Asia Pacific has been active, 16%. China, quite active, 14%. South America this time not as active, corresponding to 7% of the order intake. Our stable business has been the topic for us. In the beginning of Valmet, our orders received in services was about EUR 1 billion. Services order intake has been growing organically and with some acquisition from EUR 1 billion- EUR 1.7 billion. Nice growth track record. First we bought Automation Systems, and then later on we merged with Neles, and now the order intake of automation segment in last six months is EUR 877 million. Meaning that the LTM for the stable business is about EUR 2.6 billion, and this includes only half-year Flow Control.
This is the big change that has taken place in Valmet from EUR 1 billion to now EUR 2.6 billion.
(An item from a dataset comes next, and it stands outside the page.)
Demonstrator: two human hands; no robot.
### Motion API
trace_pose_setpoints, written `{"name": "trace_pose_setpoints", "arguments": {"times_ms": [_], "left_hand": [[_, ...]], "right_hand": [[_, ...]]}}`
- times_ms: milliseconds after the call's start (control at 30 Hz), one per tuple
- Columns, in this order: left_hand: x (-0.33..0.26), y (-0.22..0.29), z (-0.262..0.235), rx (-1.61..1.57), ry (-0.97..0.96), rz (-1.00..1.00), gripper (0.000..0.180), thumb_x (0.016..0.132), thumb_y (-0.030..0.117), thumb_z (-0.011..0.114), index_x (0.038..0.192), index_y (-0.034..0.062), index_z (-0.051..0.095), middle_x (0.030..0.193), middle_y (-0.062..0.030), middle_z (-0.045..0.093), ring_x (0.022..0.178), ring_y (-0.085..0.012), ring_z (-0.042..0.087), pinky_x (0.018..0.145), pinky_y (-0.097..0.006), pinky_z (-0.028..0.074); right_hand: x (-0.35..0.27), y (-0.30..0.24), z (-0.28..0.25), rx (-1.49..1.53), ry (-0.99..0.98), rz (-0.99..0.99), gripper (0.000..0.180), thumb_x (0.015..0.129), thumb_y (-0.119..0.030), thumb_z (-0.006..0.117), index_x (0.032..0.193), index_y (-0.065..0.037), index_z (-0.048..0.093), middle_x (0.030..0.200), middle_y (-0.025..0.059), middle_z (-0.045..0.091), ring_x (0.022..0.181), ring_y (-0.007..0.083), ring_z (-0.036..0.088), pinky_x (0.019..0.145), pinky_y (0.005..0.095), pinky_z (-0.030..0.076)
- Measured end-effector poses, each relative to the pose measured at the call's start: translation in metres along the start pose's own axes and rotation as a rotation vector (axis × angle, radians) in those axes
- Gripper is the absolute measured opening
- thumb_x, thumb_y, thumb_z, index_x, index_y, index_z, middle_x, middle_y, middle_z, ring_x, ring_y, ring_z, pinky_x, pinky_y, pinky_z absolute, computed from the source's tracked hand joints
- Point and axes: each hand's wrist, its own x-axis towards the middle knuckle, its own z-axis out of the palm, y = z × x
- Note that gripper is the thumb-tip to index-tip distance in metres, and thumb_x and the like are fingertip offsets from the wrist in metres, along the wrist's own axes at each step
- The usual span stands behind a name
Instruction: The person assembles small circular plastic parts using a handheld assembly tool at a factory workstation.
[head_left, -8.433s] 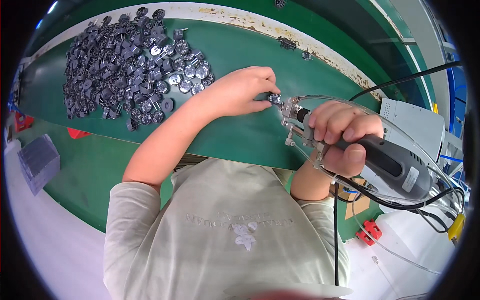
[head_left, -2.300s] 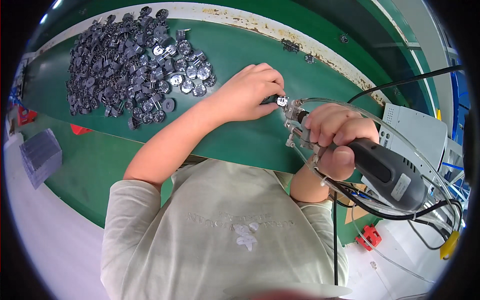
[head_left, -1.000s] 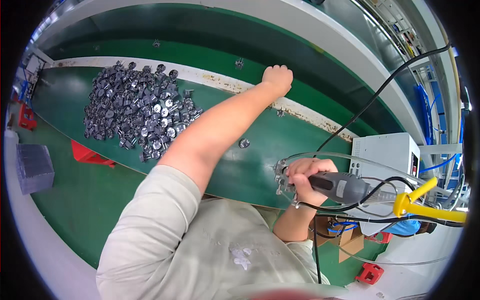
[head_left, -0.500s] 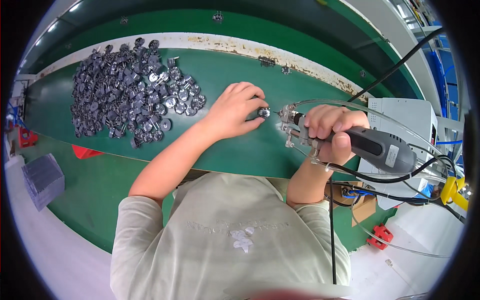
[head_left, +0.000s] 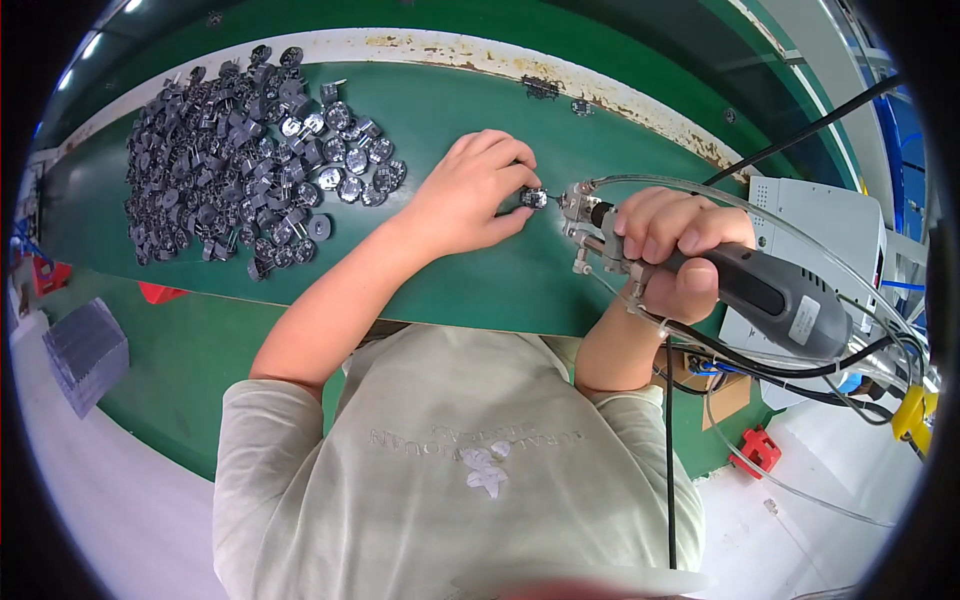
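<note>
Between the thumb and fingers of my left hand (head_left: 478, 190) is a small round black electronic part (head_left: 535, 198) with a shiny face, held at the table surface. My right hand (head_left: 680, 240) is wrapped round a grey and black handheld power tool (head_left: 785, 300). Metal fittings (head_left: 592, 222) and thin clear tubes sit at its front end. The thin tip points left at the small part; whether it touches is too small to tell. To the left lies a wide heap of similar black parts (head_left: 220, 165), many with metal pins, some showing shiny faces.
A green tabletop (head_left: 440, 290) spreads under both hands, with a rusty white ledge (head_left: 450, 48) behind it. On the right stands a light grey box-shaped machine (head_left: 815, 220), with black cables and tubing trailing past. A dark blue-grey block (head_left: 87, 350) is at lower left.
The whole picture has shifted slightly upward as the view tilts. Both hands keep their grips, with the tool tip still close beside the small part.
</note>
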Motion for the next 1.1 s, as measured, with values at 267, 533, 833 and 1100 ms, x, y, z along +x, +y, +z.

If you calculate the Flow Control for the full year, it's of course some hundred millions more. Nice development. Our backlog in the end of the period was almost EUR 4.7 billion. This time we are not telling how much we estimate to be recognized as revenue in this quarter, but all in all, the backlog is almost EUR 4.7 billion. 60% is related to Process Technologies, 25% to Services, and 15% to Automation. Some words about the business lines and segments. First, Services. Orders received continued to grow nicely. Our orders received in first three quarters have been EUR 1,338 million.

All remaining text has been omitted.